▸ **Exercise objective**: Provide a verbatim copy of the data below.
(Available data)
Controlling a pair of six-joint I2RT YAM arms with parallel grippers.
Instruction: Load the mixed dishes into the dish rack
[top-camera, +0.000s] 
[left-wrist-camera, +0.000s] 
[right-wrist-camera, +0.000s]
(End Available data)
▸ **Result for this exercise**:
Controlling a pair of six-joint I2RT YAM arms with parallel grippers.
Instruction: Load the mixed dishes into the dish rack
[top-camera, +0.000s] 
[left-wrist-camera, +0.000s] 
[right-wrist-camera, +0.000s]

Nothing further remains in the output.